Clipping

“Pandemia deve elevar tanto a fome como a obesidade entre brasileiros”

Ex-chefe da FAO, José Graziano se diz preocupado com queda na qualidade da alimentação de crianças fora da escola, bem como com fim do auxílio emergencial, que pode levar milhões a passarem fome e dependerem de caridade.

Os efeitos da pandemia de covid-19 na alimentação dos brasileiros são múltiplos e incluem a fome, mas também o seu problema inverso, a obesidade. O fechamento das escolas, que tirou de muitas crianças sua refeição mais completa e balanceada do dia, e a permanência de milhões de pessoas em casa levaram ao aumento do consumo de alimentos processados e ultraprocessados.

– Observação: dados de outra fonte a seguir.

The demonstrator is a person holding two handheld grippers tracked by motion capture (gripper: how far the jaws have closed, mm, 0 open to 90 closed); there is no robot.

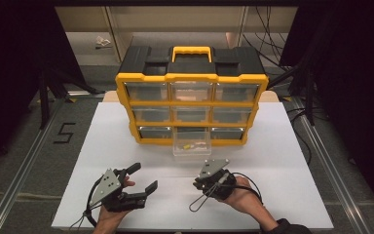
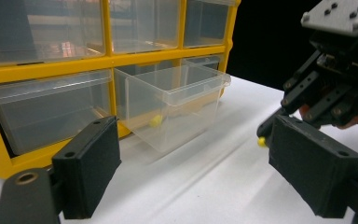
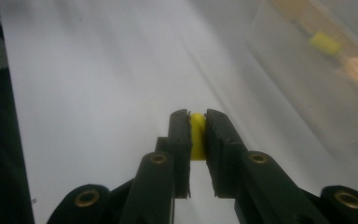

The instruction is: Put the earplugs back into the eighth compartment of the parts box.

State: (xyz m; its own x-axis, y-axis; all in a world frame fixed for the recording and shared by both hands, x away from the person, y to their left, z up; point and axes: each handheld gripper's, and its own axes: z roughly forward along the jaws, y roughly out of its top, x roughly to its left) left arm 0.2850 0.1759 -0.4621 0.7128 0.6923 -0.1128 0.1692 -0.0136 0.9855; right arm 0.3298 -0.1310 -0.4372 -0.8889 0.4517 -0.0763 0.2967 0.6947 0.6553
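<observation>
Drawer cabinet [image 1: 191, 95] at back centre of table [image 1: 282, 161], bottom-middle drawer [image 1: 191, 144] pulled forward, small piece [image 2: 155, 121] inside, left gripper [image 1: 143, 178] front left, right gripper [image 1: 196, 184] front right, small part [image 3: 197, 135] between its jaws

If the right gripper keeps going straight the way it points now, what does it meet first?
Likely the pulled-out clear drawer of the yellow organizer. The right gripper, shut on a small yellow piece, points across bare white table towards it, though depth is unclear.

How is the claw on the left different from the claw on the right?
The left claw stands wide open with nothing in it; the right claw is shut on a small yellow piece. The left claw sits farther from the pulled-out clear drawer than the right. Both have black jaws.
</observation>
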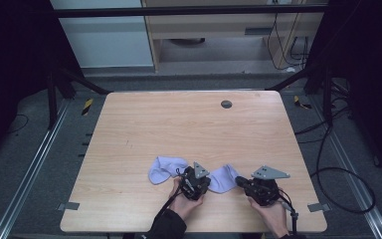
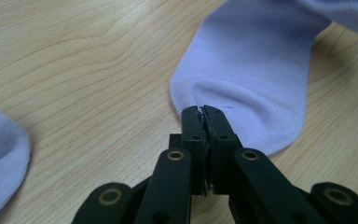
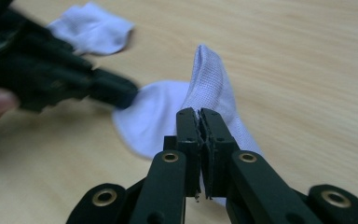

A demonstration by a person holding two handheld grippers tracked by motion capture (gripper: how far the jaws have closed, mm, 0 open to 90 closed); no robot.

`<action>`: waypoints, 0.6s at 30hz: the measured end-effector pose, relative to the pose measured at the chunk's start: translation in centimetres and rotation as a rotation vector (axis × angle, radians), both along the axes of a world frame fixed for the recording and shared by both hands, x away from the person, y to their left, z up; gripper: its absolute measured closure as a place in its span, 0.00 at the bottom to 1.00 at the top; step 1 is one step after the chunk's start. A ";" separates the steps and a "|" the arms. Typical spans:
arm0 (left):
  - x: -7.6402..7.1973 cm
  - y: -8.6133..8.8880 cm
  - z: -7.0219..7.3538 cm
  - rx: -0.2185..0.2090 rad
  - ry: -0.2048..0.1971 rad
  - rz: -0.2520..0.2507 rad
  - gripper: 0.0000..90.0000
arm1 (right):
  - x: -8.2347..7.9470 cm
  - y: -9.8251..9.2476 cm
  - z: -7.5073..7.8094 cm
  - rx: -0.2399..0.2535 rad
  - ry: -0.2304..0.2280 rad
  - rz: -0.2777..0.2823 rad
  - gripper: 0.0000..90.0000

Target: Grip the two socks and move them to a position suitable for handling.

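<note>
Two hands at the table's [image 1: 129,124] near edge, left gripper [image 1: 186,175] and right gripper [image 1: 239,181] each with jaws clamped on one pale sock [image 1: 222,178] lying flat between them — second sock [image 1: 165,168] just left; step: pinch taken, next likely an even lift.

Setting: lab recording station, not a home. Bare light-wood tabletop [image 1: 189,129] at frame centre, ringed by black frame struts [image 1: 79,82] and black curtains [image 1: 10,59] at left and right edges. Loose cables [image 1: 345,172] coil on grey carpet at right. Yellow-black hazard tape [image 1: 87,106] marks the floor, upper left of the tabletop. Plain cabinet [image 1: 214,35] at top centre.
</note>
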State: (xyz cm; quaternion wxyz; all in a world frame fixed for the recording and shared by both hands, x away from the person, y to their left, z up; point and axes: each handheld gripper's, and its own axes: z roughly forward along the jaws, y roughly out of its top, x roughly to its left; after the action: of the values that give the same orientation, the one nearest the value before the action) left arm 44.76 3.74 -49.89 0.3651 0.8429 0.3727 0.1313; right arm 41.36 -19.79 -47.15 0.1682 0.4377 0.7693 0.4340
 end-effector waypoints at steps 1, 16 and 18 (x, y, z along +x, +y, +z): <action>0.0 0.0 0.0 0.001 0.000 0.000 0.97 | 0.3 -0.3 0.0 0.004 -0.007 -0.020 0.97; 0.1 0.0 0.0 -0.003 -0.006 0.002 0.92 | 3.7 -2.6 -0.7 -0.071 -0.009 -0.190 0.92; 0.1 0.0 0.1 -0.006 -0.015 0.003 0.87 | 3.9 -2.8 -0.6 -0.071 -0.020 -0.206 0.87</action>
State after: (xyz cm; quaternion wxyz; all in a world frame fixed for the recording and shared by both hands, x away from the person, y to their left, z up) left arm 44.81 3.73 -49.83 0.3703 0.8402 0.3717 0.1370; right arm 45.21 -22.63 -47.75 0.2348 0.5039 0.7335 0.3911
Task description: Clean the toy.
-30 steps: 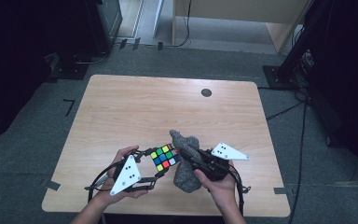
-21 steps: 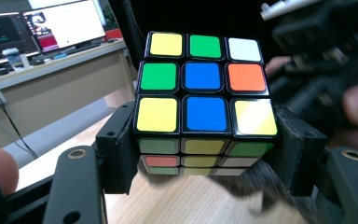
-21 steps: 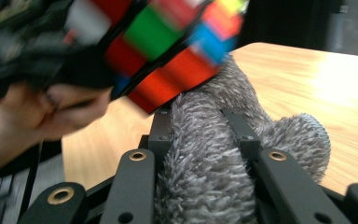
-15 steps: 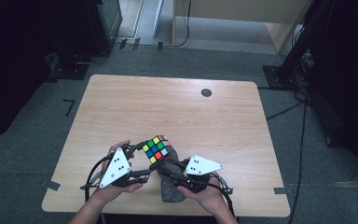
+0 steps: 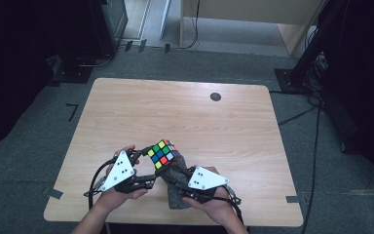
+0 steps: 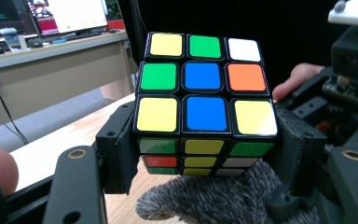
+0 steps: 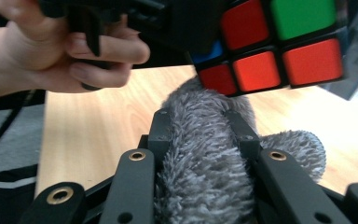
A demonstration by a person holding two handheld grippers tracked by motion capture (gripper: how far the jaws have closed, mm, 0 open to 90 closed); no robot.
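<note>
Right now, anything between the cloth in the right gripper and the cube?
Nothing visible. The right gripper is shut on the grey fuzzy cloth, whose top already meets the underside of the Rubik's cube, which is clamped in the left gripper.

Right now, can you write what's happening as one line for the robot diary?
left gripper: shut on puzzle cube | right gripper: shut on grey fuzzy cloth | cloth touches cube's underside | above table

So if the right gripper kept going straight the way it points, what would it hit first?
Most likely the puzzle cube. The right gripper, shut on the grey fuzzy cloth, already has the cloth's tip at the cube's underside, though actual contact is hard to judge.
</note>
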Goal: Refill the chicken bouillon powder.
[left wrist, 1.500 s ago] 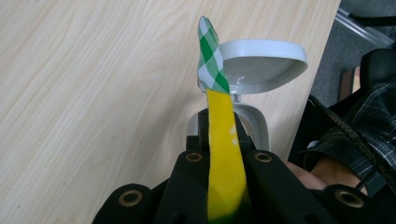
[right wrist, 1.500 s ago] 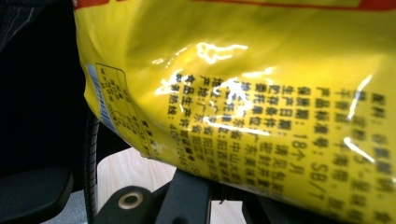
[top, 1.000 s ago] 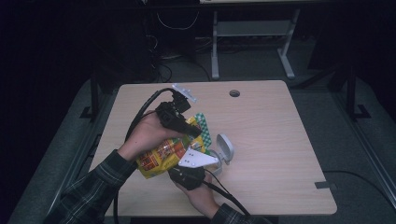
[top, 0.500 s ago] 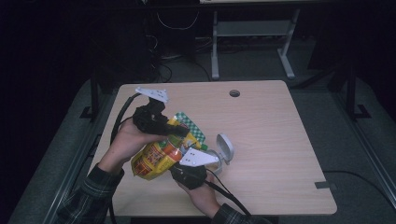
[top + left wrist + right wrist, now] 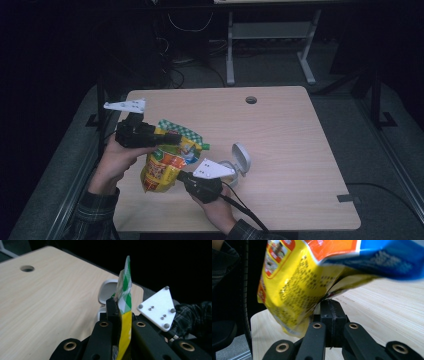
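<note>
Between my two grippers hangs the snack pouch [image 5: 167, 162], yellow and orange with a green-checked top band, held off the table [image 5: 300, 150]. Nearest me, the right gripper [image 5: 186, 178] is clenched on the pouch's lower edge; in the right gripper view its jaws meet on a fold of the yellow film [image 5: 294, 290], with the bulk of the bag sagging above and to their left. Beyond it and to its left, the left gripper [image 5: 172, 139] pinches the checked top seal; the left gripper view shows that seal [image 5: 124, 297] standing edge-on between the closed jaws.

Step in hand, as I judge it: pouch gripped at both ends, about to be torn open or tipped. Just right of the right gripper, past its grey plate, sits a small white container with a flip lid [image 5: 239, 161] standing open, which looks like the likely receiver. The next move calls for keeping the top pinch firm while the two grips work against each other; thin film could slip from the jaws or tear unevenly.

Writing: dense small print on the yellow back panel, an orange panel with small pictures, and a blue area; all too blurred to read. No brand legible.
</note>
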`<act>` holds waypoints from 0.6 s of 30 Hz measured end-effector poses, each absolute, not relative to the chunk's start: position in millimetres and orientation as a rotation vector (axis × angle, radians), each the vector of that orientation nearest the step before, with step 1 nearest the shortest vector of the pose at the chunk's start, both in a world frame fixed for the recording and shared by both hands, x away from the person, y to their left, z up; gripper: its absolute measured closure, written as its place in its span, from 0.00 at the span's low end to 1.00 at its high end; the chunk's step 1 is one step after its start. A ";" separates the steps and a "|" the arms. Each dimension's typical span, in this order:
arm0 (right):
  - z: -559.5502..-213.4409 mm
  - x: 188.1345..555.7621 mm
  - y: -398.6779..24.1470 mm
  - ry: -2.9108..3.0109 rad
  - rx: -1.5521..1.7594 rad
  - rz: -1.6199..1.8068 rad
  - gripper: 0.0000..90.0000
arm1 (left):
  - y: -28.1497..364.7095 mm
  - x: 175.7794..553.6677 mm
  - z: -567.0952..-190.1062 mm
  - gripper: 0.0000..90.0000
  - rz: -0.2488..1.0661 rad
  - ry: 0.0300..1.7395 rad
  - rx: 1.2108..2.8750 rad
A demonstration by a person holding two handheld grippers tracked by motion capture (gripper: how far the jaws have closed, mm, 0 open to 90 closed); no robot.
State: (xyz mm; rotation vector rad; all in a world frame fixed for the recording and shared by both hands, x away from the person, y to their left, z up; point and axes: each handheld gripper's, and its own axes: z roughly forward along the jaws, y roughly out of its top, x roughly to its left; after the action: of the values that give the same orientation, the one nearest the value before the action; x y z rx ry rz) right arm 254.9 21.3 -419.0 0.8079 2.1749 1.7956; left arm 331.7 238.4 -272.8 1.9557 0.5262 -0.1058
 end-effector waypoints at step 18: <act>-420.9 255.4 20.9 2.235 0.815 1.797 1.00 | 289.1 367.4 -318.2 1.00 0.190 0.625 1.772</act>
State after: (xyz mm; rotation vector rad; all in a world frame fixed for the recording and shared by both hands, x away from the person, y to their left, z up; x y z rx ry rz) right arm 255.4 20.9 -420.9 0.8149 2.2348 1.7970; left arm 367.4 289.1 -318.2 1.7724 0.6250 0.1899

A análise é de José Graziano da Silva, diretor-geral da Organização das Nações Unidas para a Alimentação e a Agricultura (FAO) de 2012 a 2019 e ministro de Segurança Alimentar e Combate à Fome no início do governo de Luiz Inácio Lula da Silva. Em entrevista à DW Brasil, ele projeta um aumento da obesidade entre adultos e crianças no período pós-pandemia. A condição já atingia 20% dos brasileiros em 2019, contra 12% em 2006.

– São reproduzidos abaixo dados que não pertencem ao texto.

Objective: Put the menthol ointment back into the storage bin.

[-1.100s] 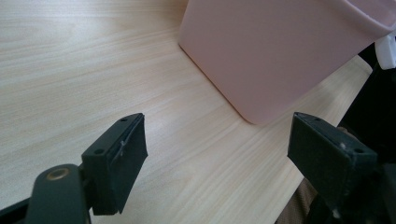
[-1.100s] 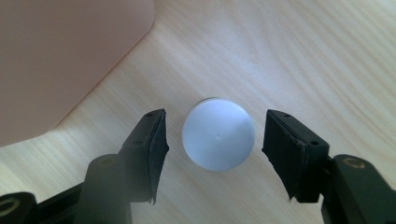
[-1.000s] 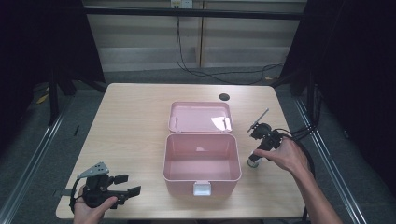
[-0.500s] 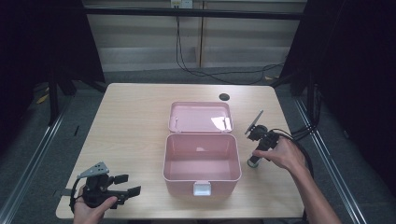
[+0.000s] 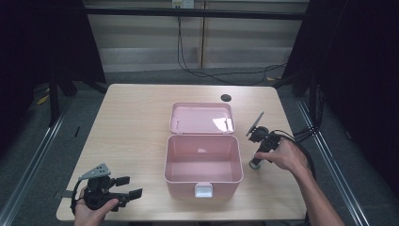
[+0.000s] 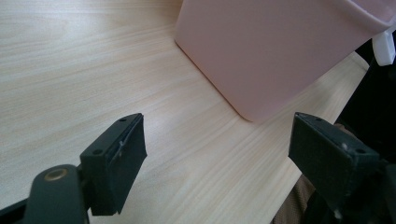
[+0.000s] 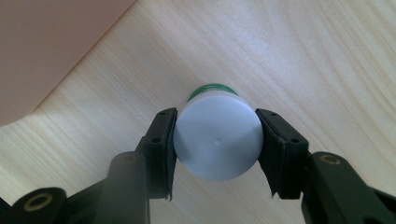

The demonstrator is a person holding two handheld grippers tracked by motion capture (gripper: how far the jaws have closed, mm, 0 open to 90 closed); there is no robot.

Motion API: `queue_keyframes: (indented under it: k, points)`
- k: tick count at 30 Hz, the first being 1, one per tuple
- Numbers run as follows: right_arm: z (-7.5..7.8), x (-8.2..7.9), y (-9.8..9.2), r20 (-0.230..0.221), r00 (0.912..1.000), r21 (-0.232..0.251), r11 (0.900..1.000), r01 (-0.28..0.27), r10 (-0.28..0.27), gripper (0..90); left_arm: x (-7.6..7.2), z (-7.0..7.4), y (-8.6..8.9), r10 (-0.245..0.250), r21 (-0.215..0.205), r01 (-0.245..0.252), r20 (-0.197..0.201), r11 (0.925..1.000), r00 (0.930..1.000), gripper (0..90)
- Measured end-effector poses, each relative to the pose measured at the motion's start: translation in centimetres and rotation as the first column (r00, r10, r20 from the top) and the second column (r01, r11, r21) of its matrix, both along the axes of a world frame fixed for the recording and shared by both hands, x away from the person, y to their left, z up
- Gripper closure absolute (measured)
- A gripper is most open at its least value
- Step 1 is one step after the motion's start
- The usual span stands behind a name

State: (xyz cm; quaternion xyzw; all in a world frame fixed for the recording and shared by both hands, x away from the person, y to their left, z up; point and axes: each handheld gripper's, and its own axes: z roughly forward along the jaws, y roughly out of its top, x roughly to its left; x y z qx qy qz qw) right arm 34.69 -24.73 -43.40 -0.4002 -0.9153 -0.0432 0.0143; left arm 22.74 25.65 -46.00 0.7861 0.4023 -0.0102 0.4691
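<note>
So the right gripper [image 7: 215, 144] is pointed straight down at a small round container with a white lid and a green base [image 7: 217, 140], which stands upright on the light wooden table [image 5: 131, 127] just to the right of the open pink plastic storage box [image 5: 203, 157]. Its jaws have just been closing, and in the right gripper view both pads are now pressed against the sides of the white lid, so it's got a proper grip on it. The container is still sitting on the tabletop, close to the box's right wall but not touching it.

The left gripper [image 5: 127, 186] hangs out at the near left corner of the table, well apart from the box, with its jaws spread wide and nothing between them. In its own view the pink wall fills the upper right.

The box's hinged lid [image 5: 202, 117] is flipped back flat behind it.
</note>
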Motion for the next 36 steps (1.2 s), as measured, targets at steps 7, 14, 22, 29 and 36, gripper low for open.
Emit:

“A obesidade em crianças compromete as gerações futuras, [pois] crianças obesas têm maior probabilidade de desenvolver doenças crônicas não transmissíveis, como doenças cardíacas e diabetes”, afirma Graziano, hoje consultor do Instituto Comida do Amanhã.

Indagado sobre o problema da desnutrição, Graziano diz ser provável que o Brasil já tenha voltado ao Mapa da Fome, do qual saiu pela primeira vez em 2014, devido a uma combinação perversa de crise econômica prolongada com enfraquecimento de políticas públicas voltadas à segurança alimentar.

O Mapa da Fome reúne países nos quais mais de 5% da população consomem diariamente menos calorias do que o recomendado. Os últimos dados oficiais disponíveis sobre o Brasil são de 2018, quando 4,6% da população enfrentava insegurança alimentar grave. Graziano estima que essa parcela dos brasileiros hoje supere os 6%.

O fim do auxílio emergencial, em dezembro, sem a ampliação do Bolsa Família e a retomada do emprego preocupa o especialista, pois deve levar os brasileiros a reduzirem a qualidade de suas dietas, isso “se não passarem fome e começarem a depender de caridade”, afirma.

DW Brasil: Há um debate entre pesquisadores sobre se o Brasil já voltou ou não ao Mapa da Fome. Qual é a sua análise e por que essa discussão é relevante?

José Graziano da Silva: Pelos dados do IBGE, o Brasil tinha, em 2018, 4,6% da população com insegurança alimentar grave. Para voltar ao Mapa da Fome, precisa ter pelo menos 5%, então tecnicamente em 2018 não tinha voltado ainda. Escrevi um artigo mostrando uma projeção linear e encontrei um número perto de 15 milhões de pessoas passando fome em 2020, o que significa 6,6% da população. Ou seja, se a tendência registrada pelo IBGE entre 2013 e 2018 continuou, em 2020 nós com certeza já voltamos ao Mapa da Fome.

Por que isso é relevante? Um país com menos de 5% da população com fome, pelas estatísticas internacionais, não é considerado relevante [devido ao] erro de estimativa, que pode reduzir bastante esse valor. Cinco por cento ou mais significa que a fome é um problema grave no país. Também é emblemático no caso do Brasil: levamos dez anos para sair do Mapa da Fome aplicando políticas de segurança alimentar, e voltamos a ele em pouco mais de quatro ou cinco anos.

José Graziano da Silva, ex-diretor-geral da FAO, em foto de 2015
José Graziano da Silva, ex-diretor-geral da FAO

Qual é a responsabilidade da crise econômica e de falhas de políticas públicas para essa alta da fome?

O número das famílias ingerindo uma dieta de qualidade inferior ao mínimo necessário é [hoje] muito maior, e isso se deve à crise econômica prolongada. Desde a crise das commodities, em 2008-2010, o Brasil não conseguiu retomar o crescimento econômico satisfatório. Isso significa aumentar o desemprego e não gerar emprego de qualidade, só empregos precários, bicos, trabalho informal.

Soma-se a isso a irresponsabilidade do governo de desmontar as políticas públicas de segurança alimentar e nutricional e congelar as políticas de proteção social, como o Bolsa Família. O direito à alimentação é assegurado pela Constituição, portanto uma política de segurança alimentar e nutricional deveria ser uma política de Estado, independente dos governos.